O líder do partido, Vladimir Cerrón, médico marxista-leninista formado em Havana, é publicamente apontado como um agente cubano. Em um seminário recente sobre Che Guevara, Cerrón afirmou que a esquerda peruana deve conquistar o poder “para ficar”. De novo, Venezuela feelings...
Segue um trecho do programa do partido Perú Libre, vinculado ao Foro de São Paulo, que aliás inclui um capítulo intitulado “A mulher socialista”, entre outros de inspiração marxista explícita:
“Com o neoliberalismo, nossas empresas estatais foram privatizadas; a liberdade de mercado, a liberdade de negócios, a liberdade de indústria e a liberdade de finanças quebraram nossa incipiente indústria nacional pública e privada; as perdas foram socializadas e os lucros privatizados; a exclusividade do monopólio foi concedida a empresas estrangeiras; com a flexibilidade trabalhista, autorizou-se maior exploração legal do trabalhador; aumentou o fosso da desigualdade no país, o homem foi reduzido a meio de produção ou simples mercadoria; e eles nos levaram a uma condição de neocolônia. Em outras palavras, eles impuseram liberdade para os ricos e coerção para os pobres." [grifo meu]

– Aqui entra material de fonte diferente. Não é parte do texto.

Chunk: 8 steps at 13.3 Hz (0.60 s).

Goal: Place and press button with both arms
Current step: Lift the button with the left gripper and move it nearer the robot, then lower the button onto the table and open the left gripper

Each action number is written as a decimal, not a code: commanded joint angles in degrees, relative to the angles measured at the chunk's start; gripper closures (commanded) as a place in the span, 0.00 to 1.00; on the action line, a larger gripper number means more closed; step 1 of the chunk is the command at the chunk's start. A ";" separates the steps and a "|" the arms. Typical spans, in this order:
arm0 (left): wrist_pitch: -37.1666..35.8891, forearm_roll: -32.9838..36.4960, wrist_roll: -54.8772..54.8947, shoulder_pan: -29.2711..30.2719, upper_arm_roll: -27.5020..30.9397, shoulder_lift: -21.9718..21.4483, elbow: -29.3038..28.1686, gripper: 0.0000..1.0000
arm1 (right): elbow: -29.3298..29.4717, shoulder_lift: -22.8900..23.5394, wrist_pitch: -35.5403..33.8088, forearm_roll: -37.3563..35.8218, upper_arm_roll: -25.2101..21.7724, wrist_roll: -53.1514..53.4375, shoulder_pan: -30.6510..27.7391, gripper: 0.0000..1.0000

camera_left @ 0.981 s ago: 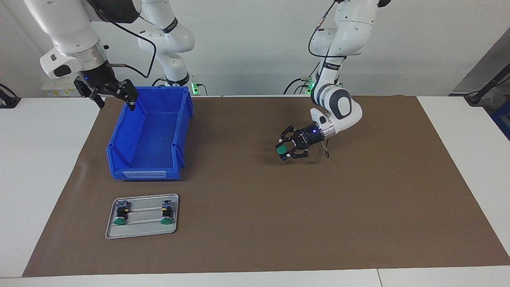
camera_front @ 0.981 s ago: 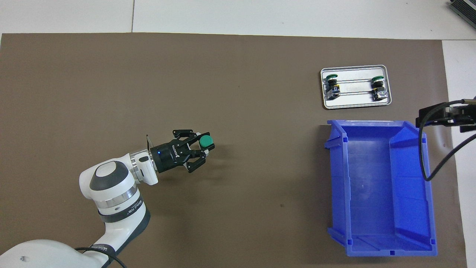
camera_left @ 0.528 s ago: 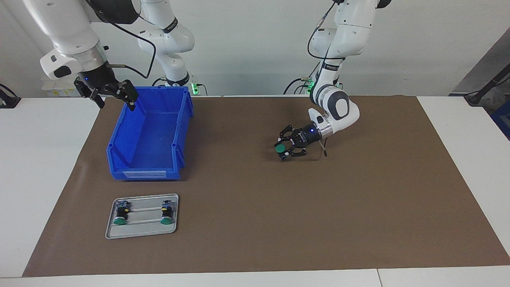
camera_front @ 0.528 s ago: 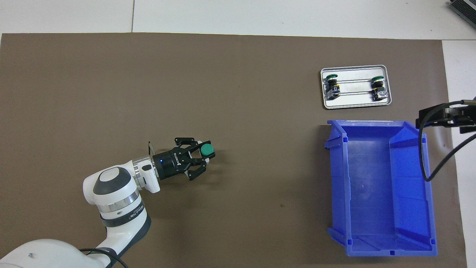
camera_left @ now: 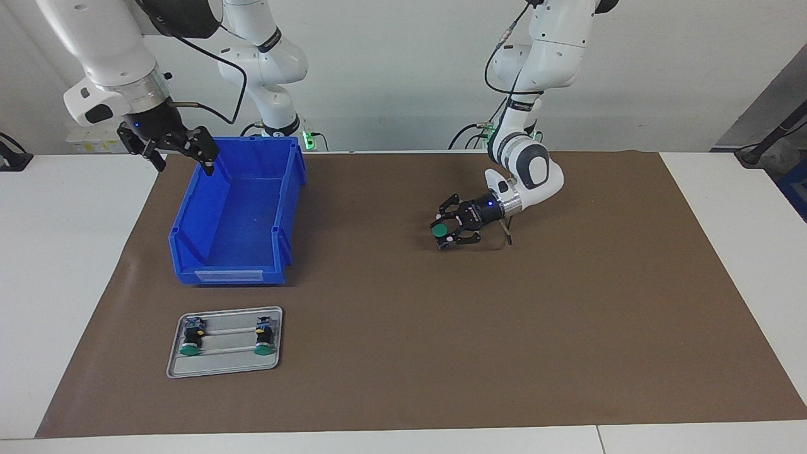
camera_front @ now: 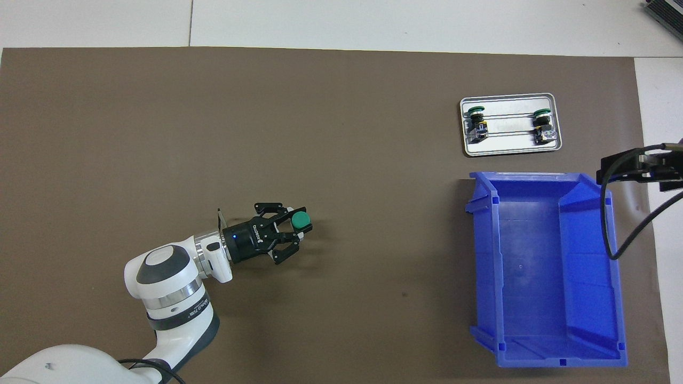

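Left gripper [camera_left: 449,232] [camera_front: 295,230] is clamping the button [camera_left: 439,231] [camera_front: 300,219] between its fingers, holding it low over the bare brown mat [camera_left: 567,328] [camera_front: 160,133] near the middle of the table, toward the left arm's end. Only the round green mushroom cap is showing clearly; the body is sitting hidden among the black fingers. Right gripper [camera_left: 183,154] is hanging with its fingers spread apart over the rim of the blue bin [camera_left: 233,211] [camera_front: 544,266] at the corner nearest the robots, waiting. Two matching green-capped buttons [camera_left: 189,339] [camera_front: 476,120], [camera_left: 263,339] [camera_front: 543,122] are lying on their sides on the grey tray [camera_left: 224,364] [camera_front: 509,146], which is sitting just beside the bin, farther from the robots.
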 commanded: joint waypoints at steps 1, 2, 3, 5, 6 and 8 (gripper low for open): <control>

Ou seja, paradoxalmente, o partido chamado “Perú Libre” é contra a liberdade. Não chega a surpreender: as contradições nunca foram um problema para a esquerda, ao contrário. A dialética orwelliana é seu ambiente natural.
Evidentemente é questão de tempo para essa fórmula conduzir ao colapso da economia e à venezualização do Peru. O país tem tudo para se transformar, assim, em mais um foco de instabilidade política do continente, ao lado de Cuba, Venezuela, Bolívia e Nicarágua.
Mas não é só isso. A expectativa de analistas de direita é que, sob um eventual governo de Castillo, o grupo terrorisra Sendero Luminoso voltará a ganhar força no país, com apoio das FARC, do ELN e até mesmo do Hezbollah. Segundo o jornalista peruano José María Gato, a escolha no dia 6 de junho será “entre uma tirania controlada por Cuba e um sistema democrático”.
Um desafio interessante para os historiadores do futuro será examinar os impactos político-eleitorais da pandemia de Covid-19 nos países da América Latina. Pelo jeito como as coisas caminham, é possível que um dia a esquerda faça uma estátua em homenagem ao companheiro coronavírus. Seria um reconhecimento merecido.